When billing for CPT code 26615, which pertains to the treatment of a metacarpal fracture, several modifiers may be applicable depending on the specific circumstances of the procedure. Below is a list of potential modifiers that could be used, along with the reasons for their application:

1. Modifier 50 - Bilateral Procedure
Used when the procedure is performed on both hands.

2. Modifier 51 - Multiple Procedures
Indicates that multiple procedures were performed during the same session.

3. Modifier 58 - Staged or Related Procedure or Service by the Same Physician or Other Qualified Health Care Professional
Used when the procedure is part of a staged treatment plan or if a subsequent procedure is performed during the postoperative period.

4. Modifier 76 - Repeat Procedure or Service by Same Physician or Other Qualified Health Care Professional
Applied when the same procedure is performed again on the same day.

5. Modifier 78 - Unplanned Return to the Operating/Procedure Room by the Same Physician or Other Qualified Health Care Professional Following Initial Procedure for a Related Procedure During the Postoperative Period
Indicates an unplanned return to the operating room for a related procedure.

6. Modifier 79 - Unrelated Procedure or Service by the Same Physician or Other Qualified Health Care Professional During the Postoperative Period
Used when a procedure is performed that is unrelated to the original procedure during the postoperative period.

7. Modifier 22 - Increased Procedural Services
Indicates that the service provided was significantly greater than what is typically required for the procedure.

8. Modifier 24 - Unrelated Evaluation and Management Service by the Same Physician or Other Qualified Health Care Professional During a Postoperative Period
Used when an evaluation and management service is provided that is unrelated to the original procedure during the postoperative period.
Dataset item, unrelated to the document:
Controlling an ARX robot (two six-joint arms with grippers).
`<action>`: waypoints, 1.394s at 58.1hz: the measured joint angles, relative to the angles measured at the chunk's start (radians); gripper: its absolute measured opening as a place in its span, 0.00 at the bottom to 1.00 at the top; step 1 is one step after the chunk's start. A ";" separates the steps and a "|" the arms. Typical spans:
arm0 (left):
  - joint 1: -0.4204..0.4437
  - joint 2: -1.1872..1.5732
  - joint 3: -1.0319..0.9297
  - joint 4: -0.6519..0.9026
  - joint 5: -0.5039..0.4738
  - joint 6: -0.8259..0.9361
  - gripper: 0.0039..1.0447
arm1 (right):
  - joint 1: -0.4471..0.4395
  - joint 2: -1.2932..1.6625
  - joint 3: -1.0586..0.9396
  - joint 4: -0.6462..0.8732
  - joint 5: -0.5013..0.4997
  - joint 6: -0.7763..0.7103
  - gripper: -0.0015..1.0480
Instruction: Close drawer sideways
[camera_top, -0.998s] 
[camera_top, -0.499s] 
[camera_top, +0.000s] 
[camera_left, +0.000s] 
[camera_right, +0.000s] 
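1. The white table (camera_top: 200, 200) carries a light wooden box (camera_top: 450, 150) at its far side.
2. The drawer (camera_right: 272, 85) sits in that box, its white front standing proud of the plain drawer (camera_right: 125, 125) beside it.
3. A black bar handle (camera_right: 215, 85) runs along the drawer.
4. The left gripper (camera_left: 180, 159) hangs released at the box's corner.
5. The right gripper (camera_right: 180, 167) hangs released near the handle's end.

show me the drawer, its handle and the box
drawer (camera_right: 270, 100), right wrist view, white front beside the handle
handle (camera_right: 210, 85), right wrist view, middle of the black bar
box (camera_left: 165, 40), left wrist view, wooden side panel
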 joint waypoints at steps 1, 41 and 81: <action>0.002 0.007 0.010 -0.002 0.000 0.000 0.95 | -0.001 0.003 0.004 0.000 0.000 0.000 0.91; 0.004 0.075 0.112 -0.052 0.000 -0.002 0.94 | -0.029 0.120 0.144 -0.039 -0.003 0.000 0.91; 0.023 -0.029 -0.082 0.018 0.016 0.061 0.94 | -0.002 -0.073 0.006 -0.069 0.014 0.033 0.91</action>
9. Modifier 27 - Multiple Outpatient Hospital E/M Encounters on the Same Date
Indicates that multiple evaluation and management services were provided on the same day.

10. Modifier 59 - Distinct Procedural Service
Used to indicate that a procedure is distinct or independent from other services performed on the same day.

It is essential to select the appropriate modifier(s) based on the specific circumstances surrounding the treatment of the metacarpal fracture to ensure accurate billing and compliance with payer requirements.

CPT Code 26615 Medicare Reimbursement

The CPT code 26615 is reimbursed by Medicare, but it is essential to verify the specific reimbursement details through the Medicare Physician Fee Schedule (MPFS). The MPFS provides a comprehensive list of services covered by Medicare and their respective payment rates.

Additionally, reimbursement can vary based on the region, as Medicare Administrative Contractors (MACs) may have localized policies and fee schedules. Therefore, it is advisable to consult the relevant MAC for your area to confirm the exact reimbursement details for CPT code 26615.